Laser Weapons. Really.
This fall, Raytheon intends to test a laser weapon that can actually work and perform a military mission. The key, says Raytheon directed energy vice-president Mike Booen: the company looked for a requirement that needed the laser's speed-of-light engagement and that could be met with off-the-shelf technology.
Two years ago, Raytheon performed a ground test in which two 60 mm mortar rounds were destroyed at 500 m range using an off-the-shelf commercial fiber laser - a 20 kW unit of the type used for welding and other industrial processes. This has now led to the prototype Laser Air Defense System (LADS), combining a 50 kW fiber laser and a beam director attached to a Phalanx gun mount.
The company has mocked-up LADS in transportable form on a HEMTT (Heavy Expanded Mobility Tactical Truck) and will offer it as an adjunct to the C-RAM (Counter Rocket, Artillery and Mortar) system that is already deployed in the Middle East. Advantages: an infinite magazine and assured inflight detonation of the mortar round, causing less damage on the ground. A mock-up of the beam director, which uses low-cost aluminum alloy reflectors, is on show at Farnborough.

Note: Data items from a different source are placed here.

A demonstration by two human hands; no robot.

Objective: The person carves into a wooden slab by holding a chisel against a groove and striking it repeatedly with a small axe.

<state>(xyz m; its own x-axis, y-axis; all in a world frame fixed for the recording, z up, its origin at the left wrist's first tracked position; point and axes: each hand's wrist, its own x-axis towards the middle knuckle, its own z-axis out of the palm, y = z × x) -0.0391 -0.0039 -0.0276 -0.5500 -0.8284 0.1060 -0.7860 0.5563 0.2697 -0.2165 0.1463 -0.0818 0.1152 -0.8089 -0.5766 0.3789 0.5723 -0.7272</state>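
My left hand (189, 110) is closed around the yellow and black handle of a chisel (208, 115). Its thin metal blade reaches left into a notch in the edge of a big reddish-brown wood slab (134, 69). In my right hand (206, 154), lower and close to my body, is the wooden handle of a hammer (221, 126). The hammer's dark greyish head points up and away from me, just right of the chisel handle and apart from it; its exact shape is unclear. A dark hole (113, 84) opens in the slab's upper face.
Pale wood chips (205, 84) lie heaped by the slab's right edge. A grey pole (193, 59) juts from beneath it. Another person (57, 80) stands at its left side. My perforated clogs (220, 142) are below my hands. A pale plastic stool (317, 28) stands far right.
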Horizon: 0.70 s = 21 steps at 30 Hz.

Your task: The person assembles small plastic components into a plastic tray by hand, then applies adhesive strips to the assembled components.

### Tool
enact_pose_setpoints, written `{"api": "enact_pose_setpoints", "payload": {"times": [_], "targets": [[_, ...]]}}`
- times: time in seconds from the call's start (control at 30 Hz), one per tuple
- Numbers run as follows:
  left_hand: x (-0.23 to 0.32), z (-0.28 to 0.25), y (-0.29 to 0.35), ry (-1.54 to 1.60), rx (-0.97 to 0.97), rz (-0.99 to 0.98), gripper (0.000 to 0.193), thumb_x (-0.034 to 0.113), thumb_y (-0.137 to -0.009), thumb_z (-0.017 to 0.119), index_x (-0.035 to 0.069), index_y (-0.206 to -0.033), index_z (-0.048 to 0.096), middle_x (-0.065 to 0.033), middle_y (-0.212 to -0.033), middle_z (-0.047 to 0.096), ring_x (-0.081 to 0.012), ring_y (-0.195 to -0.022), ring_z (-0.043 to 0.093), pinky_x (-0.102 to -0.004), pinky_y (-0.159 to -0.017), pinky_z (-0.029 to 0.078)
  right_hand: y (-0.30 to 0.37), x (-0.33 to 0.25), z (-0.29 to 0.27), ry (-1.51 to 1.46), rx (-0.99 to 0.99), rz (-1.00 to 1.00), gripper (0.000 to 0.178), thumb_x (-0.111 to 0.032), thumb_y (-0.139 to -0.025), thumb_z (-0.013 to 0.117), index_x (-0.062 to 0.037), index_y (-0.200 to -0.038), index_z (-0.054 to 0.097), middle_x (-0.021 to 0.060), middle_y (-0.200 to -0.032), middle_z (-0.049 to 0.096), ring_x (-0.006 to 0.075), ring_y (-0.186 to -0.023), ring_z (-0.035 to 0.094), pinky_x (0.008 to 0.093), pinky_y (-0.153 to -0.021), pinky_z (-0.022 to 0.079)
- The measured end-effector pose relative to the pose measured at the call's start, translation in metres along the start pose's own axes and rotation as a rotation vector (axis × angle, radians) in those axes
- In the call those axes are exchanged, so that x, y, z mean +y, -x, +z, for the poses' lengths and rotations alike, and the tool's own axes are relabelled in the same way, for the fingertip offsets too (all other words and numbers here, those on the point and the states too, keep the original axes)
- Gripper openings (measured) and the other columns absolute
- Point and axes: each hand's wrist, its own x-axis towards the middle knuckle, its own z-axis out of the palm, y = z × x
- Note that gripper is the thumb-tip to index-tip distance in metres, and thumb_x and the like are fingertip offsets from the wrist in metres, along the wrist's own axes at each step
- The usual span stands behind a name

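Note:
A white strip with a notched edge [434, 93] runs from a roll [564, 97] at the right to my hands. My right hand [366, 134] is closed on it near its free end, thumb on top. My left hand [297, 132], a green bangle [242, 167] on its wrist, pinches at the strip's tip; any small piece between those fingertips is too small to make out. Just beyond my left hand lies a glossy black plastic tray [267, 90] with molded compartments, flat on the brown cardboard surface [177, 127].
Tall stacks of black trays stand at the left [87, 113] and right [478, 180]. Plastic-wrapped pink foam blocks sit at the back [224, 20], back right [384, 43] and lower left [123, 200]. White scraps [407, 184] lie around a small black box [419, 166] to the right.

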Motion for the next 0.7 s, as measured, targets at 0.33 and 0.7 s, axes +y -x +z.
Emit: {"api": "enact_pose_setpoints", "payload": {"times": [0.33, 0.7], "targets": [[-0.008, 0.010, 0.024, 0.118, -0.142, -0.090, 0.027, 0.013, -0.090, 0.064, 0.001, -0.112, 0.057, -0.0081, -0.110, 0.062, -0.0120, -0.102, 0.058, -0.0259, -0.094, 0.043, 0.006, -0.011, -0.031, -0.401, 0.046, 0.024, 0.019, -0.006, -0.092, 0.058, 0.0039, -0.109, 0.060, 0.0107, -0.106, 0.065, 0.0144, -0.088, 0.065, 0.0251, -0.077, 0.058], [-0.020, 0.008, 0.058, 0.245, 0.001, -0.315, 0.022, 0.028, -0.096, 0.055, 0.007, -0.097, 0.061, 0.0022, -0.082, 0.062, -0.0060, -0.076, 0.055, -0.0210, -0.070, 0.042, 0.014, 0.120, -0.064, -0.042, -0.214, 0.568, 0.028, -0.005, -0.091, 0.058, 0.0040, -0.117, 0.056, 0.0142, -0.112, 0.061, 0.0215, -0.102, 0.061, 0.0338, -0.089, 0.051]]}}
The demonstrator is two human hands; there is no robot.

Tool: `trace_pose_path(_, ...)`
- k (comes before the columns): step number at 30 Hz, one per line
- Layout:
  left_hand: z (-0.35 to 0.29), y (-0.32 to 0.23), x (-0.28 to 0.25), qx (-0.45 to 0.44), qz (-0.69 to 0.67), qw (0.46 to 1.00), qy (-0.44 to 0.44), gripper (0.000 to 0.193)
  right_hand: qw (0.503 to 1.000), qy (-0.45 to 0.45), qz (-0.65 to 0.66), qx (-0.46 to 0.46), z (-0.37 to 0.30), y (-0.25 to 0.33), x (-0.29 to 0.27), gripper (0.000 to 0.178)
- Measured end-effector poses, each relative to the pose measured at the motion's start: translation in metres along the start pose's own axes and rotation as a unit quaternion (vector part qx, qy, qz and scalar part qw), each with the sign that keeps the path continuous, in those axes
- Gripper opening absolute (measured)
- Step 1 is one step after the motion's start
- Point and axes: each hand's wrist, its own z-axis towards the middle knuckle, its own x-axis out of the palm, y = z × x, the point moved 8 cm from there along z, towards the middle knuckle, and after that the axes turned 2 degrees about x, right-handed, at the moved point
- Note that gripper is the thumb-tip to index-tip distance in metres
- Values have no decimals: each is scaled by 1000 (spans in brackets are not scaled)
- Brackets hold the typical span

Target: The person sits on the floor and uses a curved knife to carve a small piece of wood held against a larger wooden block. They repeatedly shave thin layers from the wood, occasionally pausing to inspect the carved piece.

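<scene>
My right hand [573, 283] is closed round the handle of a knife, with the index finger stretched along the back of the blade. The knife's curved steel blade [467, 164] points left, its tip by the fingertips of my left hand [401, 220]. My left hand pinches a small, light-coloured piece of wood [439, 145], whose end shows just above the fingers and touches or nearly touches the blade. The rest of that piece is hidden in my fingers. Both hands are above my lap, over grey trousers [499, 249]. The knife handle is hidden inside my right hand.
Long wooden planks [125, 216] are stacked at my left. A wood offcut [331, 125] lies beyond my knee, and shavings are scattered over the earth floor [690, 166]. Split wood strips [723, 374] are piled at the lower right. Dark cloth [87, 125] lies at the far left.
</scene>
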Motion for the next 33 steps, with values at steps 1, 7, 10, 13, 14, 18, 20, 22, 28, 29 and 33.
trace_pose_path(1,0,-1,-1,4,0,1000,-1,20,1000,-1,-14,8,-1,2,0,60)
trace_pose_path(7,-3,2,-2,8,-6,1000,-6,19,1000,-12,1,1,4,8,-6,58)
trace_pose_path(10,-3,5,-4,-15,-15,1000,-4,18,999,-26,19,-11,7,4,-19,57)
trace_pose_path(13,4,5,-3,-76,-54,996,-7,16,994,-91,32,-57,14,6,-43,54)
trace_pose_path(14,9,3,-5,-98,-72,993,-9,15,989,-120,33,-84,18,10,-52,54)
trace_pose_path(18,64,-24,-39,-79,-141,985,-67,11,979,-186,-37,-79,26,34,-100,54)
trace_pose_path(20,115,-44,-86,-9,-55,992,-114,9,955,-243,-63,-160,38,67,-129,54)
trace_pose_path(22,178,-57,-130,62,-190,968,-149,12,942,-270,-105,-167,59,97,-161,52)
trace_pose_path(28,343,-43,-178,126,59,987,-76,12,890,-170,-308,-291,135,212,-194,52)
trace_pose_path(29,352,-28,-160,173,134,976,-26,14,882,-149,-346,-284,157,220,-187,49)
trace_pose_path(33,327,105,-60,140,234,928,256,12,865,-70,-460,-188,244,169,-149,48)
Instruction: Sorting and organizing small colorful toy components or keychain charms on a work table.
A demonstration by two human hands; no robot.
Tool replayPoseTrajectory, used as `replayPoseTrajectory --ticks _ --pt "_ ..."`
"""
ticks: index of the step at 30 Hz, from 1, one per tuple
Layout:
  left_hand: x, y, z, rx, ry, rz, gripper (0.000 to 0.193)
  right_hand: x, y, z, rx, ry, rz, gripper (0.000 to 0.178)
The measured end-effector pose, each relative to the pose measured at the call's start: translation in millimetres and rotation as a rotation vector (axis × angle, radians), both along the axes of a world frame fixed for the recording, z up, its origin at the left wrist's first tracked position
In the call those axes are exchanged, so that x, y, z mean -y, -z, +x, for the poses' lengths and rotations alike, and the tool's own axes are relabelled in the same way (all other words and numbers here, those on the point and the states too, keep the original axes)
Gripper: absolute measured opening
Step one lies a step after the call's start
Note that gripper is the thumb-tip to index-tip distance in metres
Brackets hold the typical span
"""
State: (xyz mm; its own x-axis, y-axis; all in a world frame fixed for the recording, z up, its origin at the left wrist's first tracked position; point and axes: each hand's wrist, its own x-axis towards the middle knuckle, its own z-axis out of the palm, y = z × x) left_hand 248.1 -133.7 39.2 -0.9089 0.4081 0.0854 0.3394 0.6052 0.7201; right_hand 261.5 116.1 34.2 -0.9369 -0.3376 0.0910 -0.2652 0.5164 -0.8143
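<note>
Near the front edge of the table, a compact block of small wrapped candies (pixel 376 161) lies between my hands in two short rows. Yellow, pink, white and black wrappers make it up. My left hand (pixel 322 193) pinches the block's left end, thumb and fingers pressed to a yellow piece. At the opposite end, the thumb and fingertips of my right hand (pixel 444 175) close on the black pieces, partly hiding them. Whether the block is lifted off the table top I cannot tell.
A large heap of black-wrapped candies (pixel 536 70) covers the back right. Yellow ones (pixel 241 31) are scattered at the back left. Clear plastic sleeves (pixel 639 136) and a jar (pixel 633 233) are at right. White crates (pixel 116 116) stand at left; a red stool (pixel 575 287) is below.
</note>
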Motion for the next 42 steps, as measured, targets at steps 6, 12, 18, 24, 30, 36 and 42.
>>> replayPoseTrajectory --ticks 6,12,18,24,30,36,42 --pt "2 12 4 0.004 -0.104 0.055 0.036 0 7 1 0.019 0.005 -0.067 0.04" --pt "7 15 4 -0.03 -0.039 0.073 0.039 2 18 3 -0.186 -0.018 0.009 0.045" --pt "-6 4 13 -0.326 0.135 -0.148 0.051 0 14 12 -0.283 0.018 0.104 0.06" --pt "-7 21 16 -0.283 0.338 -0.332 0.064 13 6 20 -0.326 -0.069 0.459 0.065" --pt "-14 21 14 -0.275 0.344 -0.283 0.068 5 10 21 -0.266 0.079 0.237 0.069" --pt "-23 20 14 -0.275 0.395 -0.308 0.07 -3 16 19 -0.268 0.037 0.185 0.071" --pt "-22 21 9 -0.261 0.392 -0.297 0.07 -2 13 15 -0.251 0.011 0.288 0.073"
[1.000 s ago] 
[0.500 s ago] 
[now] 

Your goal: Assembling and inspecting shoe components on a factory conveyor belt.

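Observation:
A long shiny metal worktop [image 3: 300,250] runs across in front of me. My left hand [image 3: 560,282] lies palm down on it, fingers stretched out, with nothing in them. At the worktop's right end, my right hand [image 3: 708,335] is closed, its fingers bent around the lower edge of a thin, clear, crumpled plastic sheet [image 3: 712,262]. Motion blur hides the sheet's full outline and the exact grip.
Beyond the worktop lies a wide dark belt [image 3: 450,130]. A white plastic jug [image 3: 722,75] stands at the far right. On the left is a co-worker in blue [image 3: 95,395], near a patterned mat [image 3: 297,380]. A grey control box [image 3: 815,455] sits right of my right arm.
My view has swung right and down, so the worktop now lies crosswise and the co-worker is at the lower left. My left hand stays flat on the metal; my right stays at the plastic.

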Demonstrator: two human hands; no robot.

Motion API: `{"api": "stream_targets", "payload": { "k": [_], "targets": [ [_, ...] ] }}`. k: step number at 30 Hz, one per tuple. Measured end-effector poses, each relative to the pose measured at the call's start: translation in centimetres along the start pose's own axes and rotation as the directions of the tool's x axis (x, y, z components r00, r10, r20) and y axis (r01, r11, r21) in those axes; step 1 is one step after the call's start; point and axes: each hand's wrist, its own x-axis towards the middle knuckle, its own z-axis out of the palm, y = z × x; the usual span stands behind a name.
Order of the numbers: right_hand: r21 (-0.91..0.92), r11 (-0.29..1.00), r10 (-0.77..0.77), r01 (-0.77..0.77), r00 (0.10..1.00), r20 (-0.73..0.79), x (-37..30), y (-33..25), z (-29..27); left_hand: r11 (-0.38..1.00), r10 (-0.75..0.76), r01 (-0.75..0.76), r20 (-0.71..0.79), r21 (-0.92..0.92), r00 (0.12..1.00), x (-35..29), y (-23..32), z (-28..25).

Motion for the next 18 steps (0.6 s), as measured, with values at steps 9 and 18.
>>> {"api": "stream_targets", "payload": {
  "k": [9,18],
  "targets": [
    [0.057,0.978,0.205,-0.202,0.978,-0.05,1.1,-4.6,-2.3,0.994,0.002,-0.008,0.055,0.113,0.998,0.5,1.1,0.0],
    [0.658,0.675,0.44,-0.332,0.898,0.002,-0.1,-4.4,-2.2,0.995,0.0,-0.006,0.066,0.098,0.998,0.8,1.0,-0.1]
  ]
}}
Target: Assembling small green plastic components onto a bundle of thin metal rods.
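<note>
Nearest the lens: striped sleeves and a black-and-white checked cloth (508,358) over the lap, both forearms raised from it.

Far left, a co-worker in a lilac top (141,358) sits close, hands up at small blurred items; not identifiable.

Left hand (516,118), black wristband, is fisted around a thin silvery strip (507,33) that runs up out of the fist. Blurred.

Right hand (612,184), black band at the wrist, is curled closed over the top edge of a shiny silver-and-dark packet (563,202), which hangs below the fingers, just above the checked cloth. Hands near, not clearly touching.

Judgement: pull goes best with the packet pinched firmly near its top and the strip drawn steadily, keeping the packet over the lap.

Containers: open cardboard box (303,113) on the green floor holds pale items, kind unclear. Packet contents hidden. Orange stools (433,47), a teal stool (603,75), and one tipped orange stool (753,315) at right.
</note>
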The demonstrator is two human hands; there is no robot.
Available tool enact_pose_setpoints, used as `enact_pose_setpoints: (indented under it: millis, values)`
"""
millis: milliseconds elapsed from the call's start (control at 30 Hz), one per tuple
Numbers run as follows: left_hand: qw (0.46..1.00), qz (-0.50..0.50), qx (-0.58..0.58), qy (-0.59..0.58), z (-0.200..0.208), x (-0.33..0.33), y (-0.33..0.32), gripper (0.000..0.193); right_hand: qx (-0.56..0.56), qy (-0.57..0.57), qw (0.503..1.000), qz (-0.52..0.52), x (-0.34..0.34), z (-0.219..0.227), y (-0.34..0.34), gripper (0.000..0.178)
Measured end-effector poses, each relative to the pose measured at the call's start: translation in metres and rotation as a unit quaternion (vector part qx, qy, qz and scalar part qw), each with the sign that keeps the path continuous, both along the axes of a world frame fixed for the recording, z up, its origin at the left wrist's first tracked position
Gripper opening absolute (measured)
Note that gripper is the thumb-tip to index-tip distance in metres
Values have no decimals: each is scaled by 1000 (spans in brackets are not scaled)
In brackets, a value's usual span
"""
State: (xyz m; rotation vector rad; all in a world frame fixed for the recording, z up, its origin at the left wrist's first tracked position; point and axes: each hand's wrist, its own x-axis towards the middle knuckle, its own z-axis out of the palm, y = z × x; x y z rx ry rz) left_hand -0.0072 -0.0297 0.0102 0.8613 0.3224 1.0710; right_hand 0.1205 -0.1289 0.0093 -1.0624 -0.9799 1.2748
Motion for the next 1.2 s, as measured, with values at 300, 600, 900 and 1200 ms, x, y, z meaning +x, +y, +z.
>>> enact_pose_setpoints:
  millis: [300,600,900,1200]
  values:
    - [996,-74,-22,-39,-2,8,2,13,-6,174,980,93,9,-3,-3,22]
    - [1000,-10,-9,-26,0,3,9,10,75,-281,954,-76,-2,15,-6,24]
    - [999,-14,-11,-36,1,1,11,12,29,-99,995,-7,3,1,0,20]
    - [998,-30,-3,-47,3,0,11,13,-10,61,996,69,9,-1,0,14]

At the end of the year, too, Booen expects that the US Departyment of Homeland Security will decide whether to go ahead woth a $15 million scale test of Raytheon's Vigilant Eagle, designed to jam MANPADS shoulder-fired missiles with an electronically steered high power microwave (HPM) beam.
pic: Raytheon
Suilin wondered what was defending the National Army end of the camp, and then realised that he didn't care what happened to his fellow citizens just as long as the rounds weren't landing on _him_..."
(from Drake's "Rolling Hot")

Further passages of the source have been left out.